● TASK TO COMPLETE: Produce an exact copy of the lines below, starting at the first and ending with the line containing "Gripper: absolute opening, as".

● COLLECTED DATA:

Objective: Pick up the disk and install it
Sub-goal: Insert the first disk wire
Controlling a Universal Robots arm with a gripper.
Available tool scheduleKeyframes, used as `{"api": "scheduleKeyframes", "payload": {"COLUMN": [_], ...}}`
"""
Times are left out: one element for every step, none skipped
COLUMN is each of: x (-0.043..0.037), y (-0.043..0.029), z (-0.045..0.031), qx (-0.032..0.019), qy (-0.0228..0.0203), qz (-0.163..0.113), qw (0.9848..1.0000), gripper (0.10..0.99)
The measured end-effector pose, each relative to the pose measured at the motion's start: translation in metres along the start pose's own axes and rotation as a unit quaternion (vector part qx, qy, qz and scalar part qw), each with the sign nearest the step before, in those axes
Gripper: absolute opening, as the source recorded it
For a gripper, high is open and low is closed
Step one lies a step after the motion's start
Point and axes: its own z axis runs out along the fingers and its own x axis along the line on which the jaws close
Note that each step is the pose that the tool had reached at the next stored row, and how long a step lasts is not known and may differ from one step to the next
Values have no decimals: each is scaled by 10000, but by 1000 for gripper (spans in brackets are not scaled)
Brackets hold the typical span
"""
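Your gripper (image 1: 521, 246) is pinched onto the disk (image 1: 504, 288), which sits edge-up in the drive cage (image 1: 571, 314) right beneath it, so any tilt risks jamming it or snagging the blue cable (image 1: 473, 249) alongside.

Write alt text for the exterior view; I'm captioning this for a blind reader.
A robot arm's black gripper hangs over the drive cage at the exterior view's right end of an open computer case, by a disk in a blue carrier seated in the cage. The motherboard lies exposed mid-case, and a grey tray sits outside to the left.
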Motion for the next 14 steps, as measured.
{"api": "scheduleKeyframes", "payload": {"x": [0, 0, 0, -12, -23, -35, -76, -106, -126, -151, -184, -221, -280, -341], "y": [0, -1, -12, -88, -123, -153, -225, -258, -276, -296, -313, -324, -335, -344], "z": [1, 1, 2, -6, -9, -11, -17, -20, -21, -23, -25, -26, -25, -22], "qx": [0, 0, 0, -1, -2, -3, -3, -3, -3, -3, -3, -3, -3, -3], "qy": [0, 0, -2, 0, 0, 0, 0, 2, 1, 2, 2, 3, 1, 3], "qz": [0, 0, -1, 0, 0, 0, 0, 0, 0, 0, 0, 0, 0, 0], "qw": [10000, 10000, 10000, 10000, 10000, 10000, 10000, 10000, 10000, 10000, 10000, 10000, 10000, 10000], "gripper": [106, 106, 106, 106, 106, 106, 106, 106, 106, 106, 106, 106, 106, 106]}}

● SOLUTION TO THIS TASK:
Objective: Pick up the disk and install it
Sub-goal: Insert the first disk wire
Controlling a Universal Robots arm with a gripper.
Available tool scheduleKeyframes, used as `{"api": "scheduleKeyframes", "payload": {"COLUMN": [_], ...}}`
"""
Times are left out: one element for every step, none skipped
COLUMN is each of: x (-0.043..0.037), y (-0.043..0.029), z (-0.045..0.031), qx (-0.032..0.019), qy (-0.0228..0.0203), qz (-0.163..0.113), qw (0.9848..1.0000), gripper (0.10..0.99)
The measured end-effector pose, each relative to the pose measured at the motion's start: translation in metres along the start pose's own axes and rotation as a unit quaternion (vector part qx, qy, qz and scalar part qw), each with the sign nearest the step before, in those axes
Gripper: absolute opening, as the source recorded it

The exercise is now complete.